Harbert International Inc. had worked with King & King since the early 1980s on an hourly basis. In 1995 they began working under a blended contingency agreement: The firm would charge $150 an hour, and those hourly billings would later be deducted from contingent recovery of 20 percent of the first $2 million recovered and 25 percent of any greater recovery. Harbert was seeking a $12.8 million adjustment to a construction contract it held with the government.

King & King filed the claim on behalf of Harbert in 1994 before the Armed Services Board of Contract Appeals (ASBCA). Amid company restructuring as well as a DOJ criminal investigation into alleged fraud and bid rigging, the ASBCA in September 1998 dismissed the claim without prejudice–as long as the company refiled the claims by September 2001. When the deadline rolled around, King & King couldn't get in touch with Harbert's president, so it refiled on its client's behalf. Harbert refused to cooperate with the firm. As a result the ASBCA dismissed the claims with prejudice in 2002.

By that point, King & King had invested a lot of time and resources in the matter. It sued Harbert for $4.8 million–the amount it would have received under the contingency agreement if it had obtained a full recovery.

The D.C. Circuit upheld a lower court's dismissal of the claims, citing precedent that
“a client has the ultimate authority to control his affairs” and thus can withdraw
a claim even if the client promised its attorney otherwise.

The court added, “This rule is admittedly harsh to attorneys, especially to those who provide services under contingent fee arrangements, for they bear a substantial risk. An attorney's fees under such an agreement depend not only on the merits of the case, but also on the client's continued zeal for the cause and his willingness to continue retaining the attorney.”

And if the client's zeal for the case starts to wane, an attorney working on a contingency basis will be more likely to fight to push forward and collect on his or her investment. Similar disputes can arise if an attorney wants to settle against a client's wishes or if a client wishes to fire his attorney.

Cover the Bases
According to House, such disputes can be avoided with careful contract drafting. “You should plan for if you win big or small; if you decide to settle just as you go into the courthouse door or 30 days after you file the complaint; or if you decide to drop the case,” she says.

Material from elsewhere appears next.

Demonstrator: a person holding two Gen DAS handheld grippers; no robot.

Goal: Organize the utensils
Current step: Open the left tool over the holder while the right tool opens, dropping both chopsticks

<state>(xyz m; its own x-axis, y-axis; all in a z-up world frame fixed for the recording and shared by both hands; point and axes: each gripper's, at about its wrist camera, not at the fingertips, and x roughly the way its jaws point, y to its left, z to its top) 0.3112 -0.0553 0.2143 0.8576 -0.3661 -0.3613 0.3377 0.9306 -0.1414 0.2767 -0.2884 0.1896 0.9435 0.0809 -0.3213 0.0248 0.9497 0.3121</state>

The key is to include provisions that cover all situations and are understandable and not open to debate. But that can be easier said than done.

“Some of the contingency fee agreements that I have reviewed that have been the subject of disputes have been 20 to 30 pages long and involve a number of complex computations that virtually invite subsequent litigation over the meaning of the various clauses,” Brickman says.

Furthermore, Brickman notes commercial contingency fee contracts tend to heavily favor the law firm because general counsel lack experience in negotiating these agreements. “I would urge in-house counsel negotiating contingency fee arrangements with a law firm to seek professional assistance either from other contingency fee lawyers or from experts who have experience in the pitfalls of such retainer agreements,” he says.

Familiarity with your lawyers also helps. “If you enter into this arrangement with an outside counsel, you really need to have a working relationship with them and know them,” House says.

But that is no guarantee. In the D.C. Circuit case King & King had represented Harbert for nearly two decades when their dispute arose. “You're gambling; you're doing a straight business mathematical analysis, and then you spin the roulette wheel,” House says. “The risk for the client is that the law firm ends up getting more than you'd pay them hourly. And so you've just paid them a real premium.”

That was the case for Alice Lawrence, who hired Graubard Miller in 1983 to represent her in a dispute with her brother-in-law Seymour Cohn over the estate of his brother and Lawrence's late husband, the real-estate developer Sylvan Lawrence. Lawrence retained the firm on an hourly basis, but by late 2004, with the dispute still unresolved, she realized her legal fees were edging up to $1 million per quarter and requested a new fee arrangement. Graubard Miller came up with a modified retainer agreement that capped at $1.2 million the hourly fees Lawrence had to pay annually.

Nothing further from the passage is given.